Therefore, already in 2007, the Port Authority set an ambitious goal of reducing the harbour’s emissions and its industrial complex by 50% by 2025, compared to 1990 levels, as part of the Rotterdam Climate Initiative . The fact that since then, emissions in the port area had increased substantially and that the targets at that time did not yet reflect current international decisions on long-term climate change targets, the Port Authority commissioned the Wuppertal Institute for Climate, Environment and Energy to conduct a study on Decarbonization Pathways for the Industrial Cluster of the Port of Rotterdam. This study aims to focus on learning about the possible challenges and chances for the port’s industrial cluster if there will indeed be ambitious climate mitigation efforts in Europe and globally in the coming decades. For this purpose, four different scenarios are developed, describing what the port’s industrial cluster could look like in 2050 in case of ambitious decarbonisation efforts globally and in Europe and to what extent the entity might contribute to GHG mitigation.
A stepwise approach has been taken to derive the scenarios (see Figure 3). First, the results of global and European GHG mitigation scenarios are compared with regards to their potential consequences for the businesses of the port’s industrial clusters. Consequences include the expected changes in the electricity generation mix (e.g. phase out of coal and/or new investments into carbon capture and storage technologies); there will also be changes in the transport sector which could lead to a significant decline in European demand for fossil transport fuels, directly affecting the demand for refinery products. Secondly, the European decarbonisation scenarios are analysed in respect to the technological characteristics of their respective decarbonisation strategies. These may be, among others, a focus on the use of biomass if biomass is assumed to be available in a sustainable manner and in sufficient quantities or a wide-reaching electrification of energy systems and a conversion of chemical feedstock to synthetic fuels.
The study’s three decarbonisation scenarios for the Port of Rotterdam demonstrate that several potential pathways would allow the industrial cluster to adapt to the changing environment successfully .
Should European decarbonisation efforts until 2050 achieve only the lower end of the EU’s long-term target range – an 80% GHG emission reduction vs. 1990, the transport sector’s fossil fuel demand would still be of considerable size by the middle of the century. In this case, the generally favourable conditions for refineries at the Port of Rotterdam might allow them to continue to operate at only a modestly reduced scale compared to today. An increasing share of their output would continue to supply a relatively stable petrochemical production in the port’s cluster. However, this would require the area’s refineries to be able to increase their market share in a declining European fuel market. In the case of highly ambitious European decarbonisation efforts – achieving emission reductions of 90% or more by 2050 vs. 1990, fossil fuel demand in the transport sector would be minimised by the middle of the century. Some limited refinery capacities could still be present in this scenario, as there would be a small remaining demand for hydrocarbon products. However, it is difficult to assess whether the production of these refinery products would indeed take place in Rotterdam in the future. Even if the refineries were to cease production eventually, the study’s decarbonisation scenarios show that the production of chemicals in the port area could nonetheless continue beyond the middle of the century. Base chemical production at the port could switch from using mineral oil products as feedstock to natural gas liquids, or it could be radically transformed so as to rely on plastic waste as feedstock in a closed carbon cycle approach.

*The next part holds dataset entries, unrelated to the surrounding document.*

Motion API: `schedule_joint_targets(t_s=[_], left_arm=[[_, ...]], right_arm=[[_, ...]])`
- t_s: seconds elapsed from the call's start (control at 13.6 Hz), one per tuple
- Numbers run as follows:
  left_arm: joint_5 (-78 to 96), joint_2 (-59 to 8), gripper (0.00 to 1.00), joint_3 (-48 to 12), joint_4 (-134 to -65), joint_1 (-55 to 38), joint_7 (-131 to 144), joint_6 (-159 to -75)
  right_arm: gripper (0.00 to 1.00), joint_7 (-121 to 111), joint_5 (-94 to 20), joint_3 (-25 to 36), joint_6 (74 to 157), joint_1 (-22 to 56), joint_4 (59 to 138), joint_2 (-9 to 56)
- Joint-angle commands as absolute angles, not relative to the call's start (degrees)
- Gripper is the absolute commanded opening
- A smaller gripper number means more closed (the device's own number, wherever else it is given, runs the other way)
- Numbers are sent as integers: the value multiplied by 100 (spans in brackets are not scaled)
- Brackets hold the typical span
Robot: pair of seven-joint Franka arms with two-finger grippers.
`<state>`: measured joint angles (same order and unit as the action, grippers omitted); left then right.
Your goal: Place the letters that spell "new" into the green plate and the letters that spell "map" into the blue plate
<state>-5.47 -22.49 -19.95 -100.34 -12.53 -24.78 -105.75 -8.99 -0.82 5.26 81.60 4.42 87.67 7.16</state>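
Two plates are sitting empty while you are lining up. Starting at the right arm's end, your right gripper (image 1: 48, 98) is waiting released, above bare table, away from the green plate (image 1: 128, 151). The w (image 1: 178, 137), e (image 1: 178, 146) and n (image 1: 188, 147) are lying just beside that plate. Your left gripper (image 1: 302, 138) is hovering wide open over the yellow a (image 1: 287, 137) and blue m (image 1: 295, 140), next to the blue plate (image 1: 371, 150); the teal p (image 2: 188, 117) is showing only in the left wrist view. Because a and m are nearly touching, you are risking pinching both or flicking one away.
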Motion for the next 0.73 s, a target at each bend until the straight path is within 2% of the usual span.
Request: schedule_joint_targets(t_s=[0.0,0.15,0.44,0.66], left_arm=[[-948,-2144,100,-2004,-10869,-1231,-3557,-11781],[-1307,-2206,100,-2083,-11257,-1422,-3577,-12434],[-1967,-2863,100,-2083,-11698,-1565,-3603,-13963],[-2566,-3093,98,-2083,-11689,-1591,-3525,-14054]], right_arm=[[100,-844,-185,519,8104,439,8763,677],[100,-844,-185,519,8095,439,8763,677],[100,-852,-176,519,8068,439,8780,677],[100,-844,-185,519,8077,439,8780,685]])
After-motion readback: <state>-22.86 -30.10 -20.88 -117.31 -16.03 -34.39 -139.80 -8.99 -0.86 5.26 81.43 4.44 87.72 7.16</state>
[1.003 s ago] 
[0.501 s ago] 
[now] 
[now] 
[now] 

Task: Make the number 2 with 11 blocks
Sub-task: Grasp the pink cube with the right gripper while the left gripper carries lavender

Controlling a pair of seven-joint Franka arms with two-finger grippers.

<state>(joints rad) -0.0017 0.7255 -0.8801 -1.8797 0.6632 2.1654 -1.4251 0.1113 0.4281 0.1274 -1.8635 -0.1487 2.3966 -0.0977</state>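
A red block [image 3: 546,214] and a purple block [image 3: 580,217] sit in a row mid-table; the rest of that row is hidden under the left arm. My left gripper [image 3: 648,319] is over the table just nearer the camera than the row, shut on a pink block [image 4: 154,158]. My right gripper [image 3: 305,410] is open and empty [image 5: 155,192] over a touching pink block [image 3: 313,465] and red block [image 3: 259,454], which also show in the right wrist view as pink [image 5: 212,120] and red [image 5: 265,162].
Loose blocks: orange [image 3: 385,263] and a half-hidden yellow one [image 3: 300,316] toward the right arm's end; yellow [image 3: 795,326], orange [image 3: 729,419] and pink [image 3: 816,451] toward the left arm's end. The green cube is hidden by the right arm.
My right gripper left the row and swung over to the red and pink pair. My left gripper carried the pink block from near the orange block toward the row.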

Unabated fossil-fuel electricity generation is likely to be entirely or largely phased out by 2050 in case of ambitious decarbonisation efforts in Europe. On the other hand, sustainably produced biomass is a scarce resource that will likely be needed as a feedstock for low carbon fuel. Small volume but high-value biomass-based speciality chemicals could nevertheless be an exciting field of business in the future at the port. These decarbonisation scenarios have sketched several ways to deal with the fossil fuel power plants currently operating at the port, especially the two new coal-fired power plants on the Maasvlakte. These could be equipped with CCS technology if the various challenges faced by this technology can be overcome in the next ten to twenty years.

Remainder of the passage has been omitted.